American boat owners
fined over US $30,000
PHILIPSBURG--The two American owners of the boat Eco Cat have been made to pay more than US $30,000 in fines as a condition of their release from jail last week. The boat was confiscated when they were detained more than a week ago on charges of human smuggling.
Prosecutor Johan de Vrieze said the owners of the boat had brought citizens of the Philippines to work in St. Maarten and had paid them far less than the legal minimum wage. In addition, it was learnt that the boat owners were making the Filipinos pay back more than half their wages for expenses incurred to bring them to the island including travel expenses and room and board.
As a result, and strictly because it was a criminal matter, the Prosecutor’s Office contacted the Labour Department and in the end made the owners pay US $12,000 to the Filipinos as back pay for the time they short-paid them, and ordered that they pay taxes in excess of US $5,000 as legally required when employing people and operating a business.
They were also ordered to pay for return tickets for the Filipinos they had employed, as the Filipinos were not in possession of legal residence or work permits for the island.
De Vrieze said Sunday different arguments could be derived from the interpretation of the law against human smuggling, but “as long as you bring someone to the island by whatever means, be it boat or plane or you swam with them, on a profit basis without permits, that is human smuggling.
He also said the people being brought here were victims nearly all the time and while it was not the task of the Prosecutor’s Office to police businesses to ensure that they paid legal wages, when it became a criminal investigation “we are in a position to mediate and demand that these people be paid according to Antillean laws, because you put them to work in the Antilles and you ought to have known better.”
Attorney Remco Stomp, who represented the two owners and the boat captain, had alleged that their detention was illegal and reported last week Friday that his clients had been released from pre-trial detention.
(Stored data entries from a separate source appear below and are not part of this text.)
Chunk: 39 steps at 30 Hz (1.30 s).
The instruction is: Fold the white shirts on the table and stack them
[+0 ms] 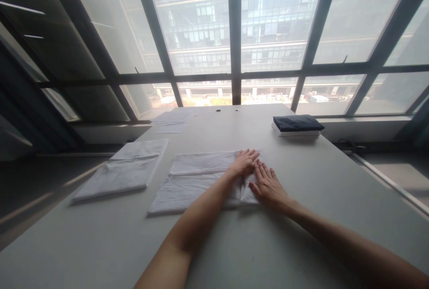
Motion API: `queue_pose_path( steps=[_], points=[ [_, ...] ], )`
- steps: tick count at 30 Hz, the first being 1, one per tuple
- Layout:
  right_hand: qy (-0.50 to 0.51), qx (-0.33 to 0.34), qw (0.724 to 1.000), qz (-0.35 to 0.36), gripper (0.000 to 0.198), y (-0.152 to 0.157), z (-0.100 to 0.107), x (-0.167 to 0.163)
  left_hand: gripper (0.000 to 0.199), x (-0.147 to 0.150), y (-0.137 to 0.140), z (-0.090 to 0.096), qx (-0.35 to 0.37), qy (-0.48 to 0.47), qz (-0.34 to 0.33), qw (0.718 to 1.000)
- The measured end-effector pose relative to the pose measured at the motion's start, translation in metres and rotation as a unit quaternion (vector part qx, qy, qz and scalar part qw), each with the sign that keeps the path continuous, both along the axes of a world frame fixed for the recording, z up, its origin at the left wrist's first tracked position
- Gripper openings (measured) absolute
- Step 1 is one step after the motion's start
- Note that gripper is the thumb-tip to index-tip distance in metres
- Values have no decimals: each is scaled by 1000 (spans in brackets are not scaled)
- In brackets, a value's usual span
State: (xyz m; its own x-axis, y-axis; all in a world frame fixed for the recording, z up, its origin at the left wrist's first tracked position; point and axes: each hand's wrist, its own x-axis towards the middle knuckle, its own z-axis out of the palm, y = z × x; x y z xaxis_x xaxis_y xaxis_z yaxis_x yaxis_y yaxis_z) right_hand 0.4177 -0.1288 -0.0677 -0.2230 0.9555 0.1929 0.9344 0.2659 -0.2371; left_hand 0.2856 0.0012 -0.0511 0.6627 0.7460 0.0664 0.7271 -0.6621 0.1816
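Note:
A white folded cloth [197,186], possibly a garment, lies flat on the white table in front of me. My left hand [246,162] reaches across and rests open on its far right part, fingers stretched to the right. Close beside it, my right hand [269,187] lies open and flat at the cloth's right edge, fingers pointing away from me. The two hands nearly touch at the fingertips. Creases show in the cloth next to the hands, and some of its right end is hidden under them.
Left of it lies another folded white cloth [125,168]. Sheets of paper [170,125] are at the table's far left. A stack at the far right has a dark blue folded cloth [296,123] over white ones. Beyond the white table [228,132] stand large windows [273,25].

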Motion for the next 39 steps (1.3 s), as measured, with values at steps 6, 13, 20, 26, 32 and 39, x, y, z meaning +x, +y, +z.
queue_pose_path(
  steps=[6, 13, 20, 26, 32, 39],
  points=[
    [-14, -28, 999, -25, 82, 0, -2, -4, 44, 3, -1, 1, 30, -32, -3, 999],
    [-16, -51, 997, -58, 80, -7, 3, -10, 40, 1, -1, 3, 34, -42, -156, 986],
    [-25, -57, 996, -56, 81, -9, 7, -10, 45, 0, 3, 0, 7, -50, -154, 987],
    [-18, -57, 996, -61, 81, -11, 7, -11, 48, 2, -7, 7, 4, -33, -128, 991],
    [-33, -50, 997, -58, 82, -11, 9, -10, 57, 6, -12, 7, 12, -2, -16, 1000],
    [-22, -32, 998, -41, 75, -12, 21, -9, 57, 8, -13, 9, -15, 10, 14, 1000]
  ],
)
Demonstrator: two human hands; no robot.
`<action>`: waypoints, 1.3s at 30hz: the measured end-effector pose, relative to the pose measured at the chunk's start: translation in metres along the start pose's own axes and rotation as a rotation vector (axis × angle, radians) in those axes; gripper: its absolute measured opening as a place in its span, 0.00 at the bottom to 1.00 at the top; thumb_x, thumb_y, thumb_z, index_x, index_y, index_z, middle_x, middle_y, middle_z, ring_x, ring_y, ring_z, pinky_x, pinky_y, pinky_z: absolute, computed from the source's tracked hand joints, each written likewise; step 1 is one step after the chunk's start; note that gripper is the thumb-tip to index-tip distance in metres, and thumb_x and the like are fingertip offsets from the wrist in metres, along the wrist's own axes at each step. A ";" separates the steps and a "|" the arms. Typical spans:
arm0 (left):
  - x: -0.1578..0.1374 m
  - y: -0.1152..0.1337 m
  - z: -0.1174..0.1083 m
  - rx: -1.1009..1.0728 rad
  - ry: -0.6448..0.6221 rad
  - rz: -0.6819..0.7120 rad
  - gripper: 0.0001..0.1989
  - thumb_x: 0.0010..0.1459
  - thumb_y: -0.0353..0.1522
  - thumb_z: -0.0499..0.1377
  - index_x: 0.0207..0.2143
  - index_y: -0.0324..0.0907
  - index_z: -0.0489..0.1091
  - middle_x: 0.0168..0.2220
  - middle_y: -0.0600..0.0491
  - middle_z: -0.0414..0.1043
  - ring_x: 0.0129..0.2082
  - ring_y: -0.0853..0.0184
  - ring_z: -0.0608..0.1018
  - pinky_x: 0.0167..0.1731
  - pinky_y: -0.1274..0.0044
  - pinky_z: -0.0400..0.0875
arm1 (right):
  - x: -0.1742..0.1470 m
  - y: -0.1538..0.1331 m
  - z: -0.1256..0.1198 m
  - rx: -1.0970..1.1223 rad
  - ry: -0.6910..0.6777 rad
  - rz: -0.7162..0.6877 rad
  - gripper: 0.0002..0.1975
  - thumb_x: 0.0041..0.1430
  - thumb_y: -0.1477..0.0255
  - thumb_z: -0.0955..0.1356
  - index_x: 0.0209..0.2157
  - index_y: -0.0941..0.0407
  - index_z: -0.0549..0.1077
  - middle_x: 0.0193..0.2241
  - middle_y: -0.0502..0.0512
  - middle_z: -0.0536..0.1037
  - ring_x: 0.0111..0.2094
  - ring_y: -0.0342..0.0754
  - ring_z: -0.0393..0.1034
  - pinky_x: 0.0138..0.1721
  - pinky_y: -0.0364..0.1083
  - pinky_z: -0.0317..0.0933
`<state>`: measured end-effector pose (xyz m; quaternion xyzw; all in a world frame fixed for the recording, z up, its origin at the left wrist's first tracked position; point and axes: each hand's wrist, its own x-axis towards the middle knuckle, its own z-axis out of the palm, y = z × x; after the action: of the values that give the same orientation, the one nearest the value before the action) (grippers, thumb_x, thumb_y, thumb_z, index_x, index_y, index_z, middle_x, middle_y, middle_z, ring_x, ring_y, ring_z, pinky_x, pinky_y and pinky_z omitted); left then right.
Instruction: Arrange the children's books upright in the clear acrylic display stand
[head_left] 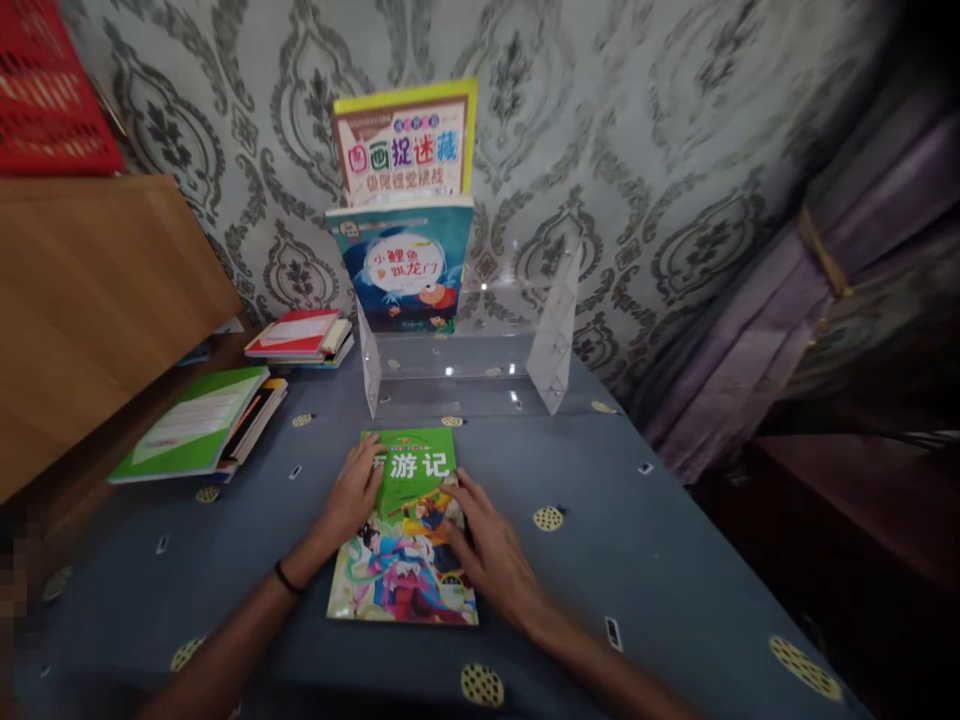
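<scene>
A green picture book (pixel 405 540) with white characters and colourful cartoon figures lies on the blue tablecloth, cover up. My left hand (pixel 357 492) is on its upper left edge, fingers pointing away from me and partly over the title. At the right edge, my right hand (pixel 487 548) grips the book, the thumb over the cover and the other fingers near the side. Beyond the book stands a clear acrylic book stand (pixel 551 345). In its left part a blue picture book (pixel 409 270) leans in front of a yellow-edged book (pixel 409 150).
At the left lie a stack topped by a green book (pixel 191 425) and another topped by a red book (pixel 292 332). A wooden cabinet (pixel 90 300) with a red basket (pixel 52 90) on it borders that side. A tied purple curtain (pixel 757 330) hangs right, by patterned wallpaper.
</scene>
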<state>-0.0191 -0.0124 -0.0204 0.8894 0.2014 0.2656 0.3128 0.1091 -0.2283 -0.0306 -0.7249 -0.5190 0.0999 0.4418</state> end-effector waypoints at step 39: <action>0.008 0.040 -0.005 -1.075 0.195 -0.870 0.15 0.62 0.40 0.60 0.45 0.40 0.73 0.42 0.47 0.81 0.45 0.59 0.82 0.47 0.68 0.78 | 0.027 -0.042 -0.013 1.238 -0.026 0.434 0.24 0.50 0.52 0.75 0.41 0.55 0.75 0.33 0.53 0.83 0.37 0.55 0.81 0.44 0.55 0.72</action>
<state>-0.0081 -0.0355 0.0122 0.4220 0.4072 0.2579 0.7679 0.1006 -0.2094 0.0166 -0.4236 -0.2127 0.4761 0.7408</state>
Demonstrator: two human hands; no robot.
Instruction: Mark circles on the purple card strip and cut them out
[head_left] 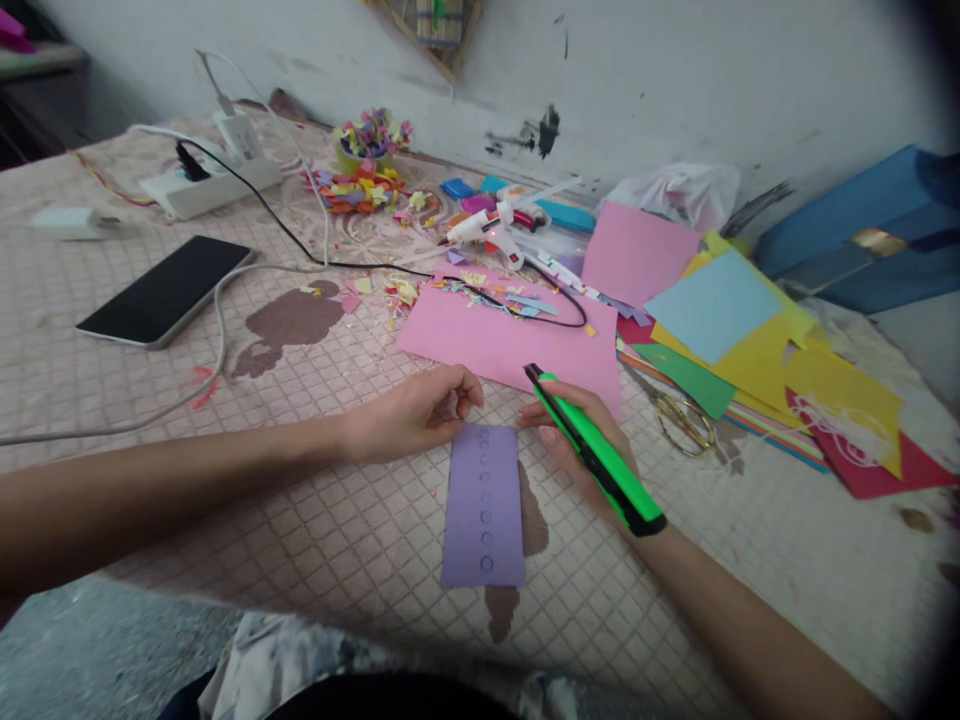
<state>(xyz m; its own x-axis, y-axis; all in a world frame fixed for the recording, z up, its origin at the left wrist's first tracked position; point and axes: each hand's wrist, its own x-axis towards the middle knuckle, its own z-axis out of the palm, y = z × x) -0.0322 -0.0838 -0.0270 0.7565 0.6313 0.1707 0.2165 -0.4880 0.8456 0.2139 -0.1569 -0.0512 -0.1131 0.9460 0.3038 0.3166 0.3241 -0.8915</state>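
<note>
Purple paper strip (483, 510) lies flat on worktop (337, 540), long axis running away from the person. Far end is pinned by curled left hand (409, 415); green marker (596, 452) is gripped in right hand (581, 440), just beside.

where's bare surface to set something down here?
Bare cloth lies between the phone and the left hand, and near the purple strip, below the right hand holding the green cutter. Crowded: paper stack, scissors, glue gun, scraps.
</note>
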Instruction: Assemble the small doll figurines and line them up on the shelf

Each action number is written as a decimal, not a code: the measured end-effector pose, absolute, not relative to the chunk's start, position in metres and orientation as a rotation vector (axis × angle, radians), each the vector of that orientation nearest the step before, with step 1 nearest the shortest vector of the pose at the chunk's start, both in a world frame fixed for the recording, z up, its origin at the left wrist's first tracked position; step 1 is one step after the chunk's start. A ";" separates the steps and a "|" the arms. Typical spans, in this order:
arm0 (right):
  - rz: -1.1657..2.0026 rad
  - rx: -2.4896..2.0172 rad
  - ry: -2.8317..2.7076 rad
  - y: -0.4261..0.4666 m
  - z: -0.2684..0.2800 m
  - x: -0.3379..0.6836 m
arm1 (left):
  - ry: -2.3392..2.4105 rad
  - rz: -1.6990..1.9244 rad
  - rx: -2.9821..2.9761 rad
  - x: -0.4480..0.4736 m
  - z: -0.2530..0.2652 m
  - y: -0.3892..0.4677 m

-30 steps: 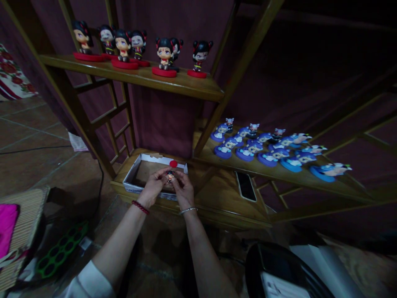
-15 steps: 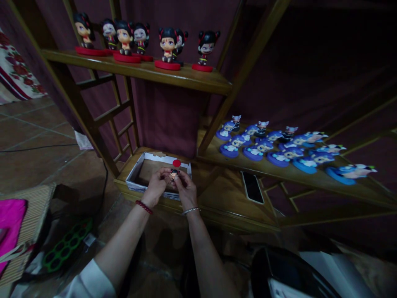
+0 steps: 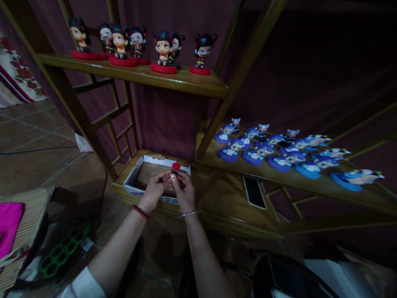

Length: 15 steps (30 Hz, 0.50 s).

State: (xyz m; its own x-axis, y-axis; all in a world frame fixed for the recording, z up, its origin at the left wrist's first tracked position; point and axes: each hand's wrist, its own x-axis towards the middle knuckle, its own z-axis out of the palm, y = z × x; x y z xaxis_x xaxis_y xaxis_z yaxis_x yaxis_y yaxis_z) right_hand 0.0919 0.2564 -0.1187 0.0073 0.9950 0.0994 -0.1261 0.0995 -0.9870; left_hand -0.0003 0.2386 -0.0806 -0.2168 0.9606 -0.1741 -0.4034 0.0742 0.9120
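Note:
Over the front of a shallow cardboard box (image 3: 135,174), both hands hold one small black-haired figurine (image 3: 174,175). My left hand (image 3: 155,188), with a dark red bead bracelet at the wrist, pinches its left side. My right hand (image 3: 185,190), with a silvery bracelet, grips it from the right, the thumb against its front. The fingers hide most of the figurine's body. Just behind it a round red disc (image 3: 176,166) shows at the box's back right. The box stands on the low wooden shelf (image 3: 214,194).
Several black-haired figurines on red bases (image 3: 163,49) line the upper shelf (image 3: 136,76). To the right, several blue-haired figurines (image 3: 259,152) stand on a middle shelf. A phone (image 3: 254,192) lies on the low shelf. A green holder with round openings (image 3: 65,249) is on the floor at left.
The figurine has turned slightly between my fingers, and its face now points more to the left. The whole view has shifted a little; both hands stay over the box.

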 end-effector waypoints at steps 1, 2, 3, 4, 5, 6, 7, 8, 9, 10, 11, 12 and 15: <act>1.197 -1.035 -1.160 0.257 -0.118 0.092 | 1.144 1.474 0.676 -0.001 -0.082 0.239; 1.203 -1.024 -1.159 0.257 -0.118 0.091 | 1.160 1.495 0.664 -0.001 -0.083 0.240; 1.213 -1.015 -1.158 0.258 -0.119 0.091 | 1.177 1.517 0.658 -0.002 -0.084 0.241; 1.222 -1.007 -1.156 0.258 -0.119 0.090 | 1.194 1.536 0.662 -0.003 -0.085 0.241; 1.232 -1.000 -1.154 0.258 -0.120 0.090 | 1.208 1.547 0.674 -0.003 -0.085 0.241; 1.240 -0.994 -1.153 0.258 -0.120 0.090 | 1.217 1.550 0.689 -0.004 -0.086 0.241; 1.245 -0.991 -1.153 0.258 -0.121 0.090 | 1.222 1.547 0.702 -0.005 -0.086 0.241; 1.250 -0.988 -1.153 0.259 -0.122 0.089 | 1.223 1.538 0.711 -0.005 -0.085 0.240; 1.253 -0.988 -1.153 0.259 -0.122 0.089 | 1.223 1.528 0.716 -0.006 -0.085 0.240; 1.256 -0.990 -1.151 0.259 -0.122 0.090 | 1.223 1.520 0.719 -0.006 -0.084 0.239; 1.257 -0.992 -1.146 0.259 -0.123 0.090 | 1.224 1.513 0.724 -0.006 -0.084 0.239; 1.255 -0.993 -1.138 0.260 -0.123 0.090 | 1.226 1.507 0.730 -0.006 -0.084 0.238; 1.246 -0.993 -1.110 0.261 -0.123 0.091 | 1.230 1.478 0.744 -0.005 -0.084 0.238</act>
State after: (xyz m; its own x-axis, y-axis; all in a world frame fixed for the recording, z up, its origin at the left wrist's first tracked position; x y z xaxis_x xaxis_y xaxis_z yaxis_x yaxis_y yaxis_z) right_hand 0.0910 0.2611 -0.1232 -0.0066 0.9963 0.0855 -0.1994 0.0825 -0.9764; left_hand -0.0051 0.2381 -0.0838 -0.2801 0.9489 -0.1452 -0.3152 0.0519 0.9476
He had initiated legal proceedings to have his clients released after they were picked up by local authorities on suspicion that they were involved in smuggling persons from the Philippines.
The authorities reportedly first learnt of the operation after the captain reported that he was being threatened by a crew member. But while that matter was still unresolved, an investigation started to determine the accuracy of the allegations that the two owners were involved in smuggling people.
The investigation culminated with the arrest of the two owners and the captain, and the confiscation of the boat. As the fines have all been paid, the boat has now been released.